In dem Gebiet ist der Yalu, der Grenzfluss zwischen China und Nordkorea, nur einige Dutzende Meter breit, deshalb wird die Stelle häufig von Flüchtlingen und Schmugglern aufgesucht. Die chinesische Polizei hat Ermittlungen zu dem Fall aufgenommen.

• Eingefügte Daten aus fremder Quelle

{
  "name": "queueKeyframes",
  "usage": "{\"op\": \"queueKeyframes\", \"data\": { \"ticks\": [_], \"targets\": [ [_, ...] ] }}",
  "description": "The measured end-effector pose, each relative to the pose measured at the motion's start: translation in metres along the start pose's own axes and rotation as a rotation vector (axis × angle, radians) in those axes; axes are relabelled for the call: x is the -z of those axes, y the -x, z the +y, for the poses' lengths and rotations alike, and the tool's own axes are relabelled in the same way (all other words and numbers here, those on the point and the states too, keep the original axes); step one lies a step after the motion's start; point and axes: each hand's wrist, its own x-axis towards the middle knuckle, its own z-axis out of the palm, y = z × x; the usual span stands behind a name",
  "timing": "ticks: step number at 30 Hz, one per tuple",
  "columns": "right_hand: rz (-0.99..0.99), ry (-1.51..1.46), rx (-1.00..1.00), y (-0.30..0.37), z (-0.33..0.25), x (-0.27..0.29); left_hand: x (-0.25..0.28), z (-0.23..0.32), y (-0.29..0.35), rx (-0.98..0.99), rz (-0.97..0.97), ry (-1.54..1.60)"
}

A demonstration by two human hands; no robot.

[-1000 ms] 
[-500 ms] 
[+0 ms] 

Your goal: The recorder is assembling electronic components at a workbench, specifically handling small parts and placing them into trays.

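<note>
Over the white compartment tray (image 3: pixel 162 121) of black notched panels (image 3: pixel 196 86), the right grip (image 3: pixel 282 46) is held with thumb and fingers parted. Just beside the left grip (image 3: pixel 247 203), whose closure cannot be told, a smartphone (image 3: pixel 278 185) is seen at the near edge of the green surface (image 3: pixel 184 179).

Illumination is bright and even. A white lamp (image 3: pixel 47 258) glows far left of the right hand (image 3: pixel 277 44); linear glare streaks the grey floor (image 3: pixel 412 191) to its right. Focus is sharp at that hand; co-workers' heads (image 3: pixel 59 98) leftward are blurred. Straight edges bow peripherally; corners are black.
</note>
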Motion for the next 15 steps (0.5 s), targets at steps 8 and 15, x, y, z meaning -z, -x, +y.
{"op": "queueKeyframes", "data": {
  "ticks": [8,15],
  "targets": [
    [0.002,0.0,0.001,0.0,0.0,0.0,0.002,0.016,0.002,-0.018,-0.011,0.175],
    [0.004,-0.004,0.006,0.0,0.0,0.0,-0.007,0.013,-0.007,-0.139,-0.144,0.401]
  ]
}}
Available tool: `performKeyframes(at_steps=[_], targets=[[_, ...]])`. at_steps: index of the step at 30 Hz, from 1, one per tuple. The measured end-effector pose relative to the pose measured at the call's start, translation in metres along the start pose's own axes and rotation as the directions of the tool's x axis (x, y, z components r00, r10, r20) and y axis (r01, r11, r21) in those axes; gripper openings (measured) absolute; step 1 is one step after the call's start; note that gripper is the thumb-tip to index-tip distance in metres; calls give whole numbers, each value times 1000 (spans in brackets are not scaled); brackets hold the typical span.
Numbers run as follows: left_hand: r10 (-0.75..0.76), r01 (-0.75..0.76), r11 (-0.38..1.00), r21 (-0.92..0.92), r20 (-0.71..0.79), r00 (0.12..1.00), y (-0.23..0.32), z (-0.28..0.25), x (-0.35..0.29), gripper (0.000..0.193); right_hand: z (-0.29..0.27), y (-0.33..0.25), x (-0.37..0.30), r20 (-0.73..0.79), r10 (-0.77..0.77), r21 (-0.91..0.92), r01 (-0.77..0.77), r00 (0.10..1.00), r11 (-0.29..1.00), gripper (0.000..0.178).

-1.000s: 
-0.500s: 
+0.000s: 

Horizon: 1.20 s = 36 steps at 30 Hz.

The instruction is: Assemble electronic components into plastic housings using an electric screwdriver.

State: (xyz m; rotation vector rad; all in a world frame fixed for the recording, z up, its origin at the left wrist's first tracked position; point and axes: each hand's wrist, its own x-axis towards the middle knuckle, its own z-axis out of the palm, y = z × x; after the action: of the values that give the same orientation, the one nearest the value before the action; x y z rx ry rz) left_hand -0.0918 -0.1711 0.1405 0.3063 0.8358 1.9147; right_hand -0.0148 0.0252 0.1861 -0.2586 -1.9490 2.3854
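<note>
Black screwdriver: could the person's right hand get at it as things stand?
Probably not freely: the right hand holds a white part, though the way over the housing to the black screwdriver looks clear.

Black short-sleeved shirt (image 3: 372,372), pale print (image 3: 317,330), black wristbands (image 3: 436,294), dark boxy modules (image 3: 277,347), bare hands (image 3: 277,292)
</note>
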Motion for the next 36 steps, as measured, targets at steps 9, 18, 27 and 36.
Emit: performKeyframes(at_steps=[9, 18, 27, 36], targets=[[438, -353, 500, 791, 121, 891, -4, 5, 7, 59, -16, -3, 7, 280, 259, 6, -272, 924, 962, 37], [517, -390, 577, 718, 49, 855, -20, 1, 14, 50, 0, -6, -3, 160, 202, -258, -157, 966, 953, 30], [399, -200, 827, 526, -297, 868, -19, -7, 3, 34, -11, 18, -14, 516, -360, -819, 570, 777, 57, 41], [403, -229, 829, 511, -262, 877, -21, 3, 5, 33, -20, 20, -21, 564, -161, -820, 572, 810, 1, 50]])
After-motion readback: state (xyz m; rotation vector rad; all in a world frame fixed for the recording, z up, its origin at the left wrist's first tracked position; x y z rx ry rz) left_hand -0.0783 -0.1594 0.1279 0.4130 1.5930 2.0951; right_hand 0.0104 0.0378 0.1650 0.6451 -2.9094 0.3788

Eine Missionsorganisation, die mit nordkoreanischen Flüchtlingen in Zusammenhang steht, schließt nicht aus, dass der Geistliche wegen seines Einsatzes für Flüchtlinge im Auftrag nordkoreanischer Behörden ermordet wurde. Nordkorea verschärfte im Vorfeld des Parteitags am 6. Mai die Kontrollen, um Unruhe unter den Einwohnern vorzubeugen.
Die südkoreanische Regierung mahnte alle Staatsbürger im Grenzgebiet zwischen China und Nordkorea zu besonderer Vorsicht.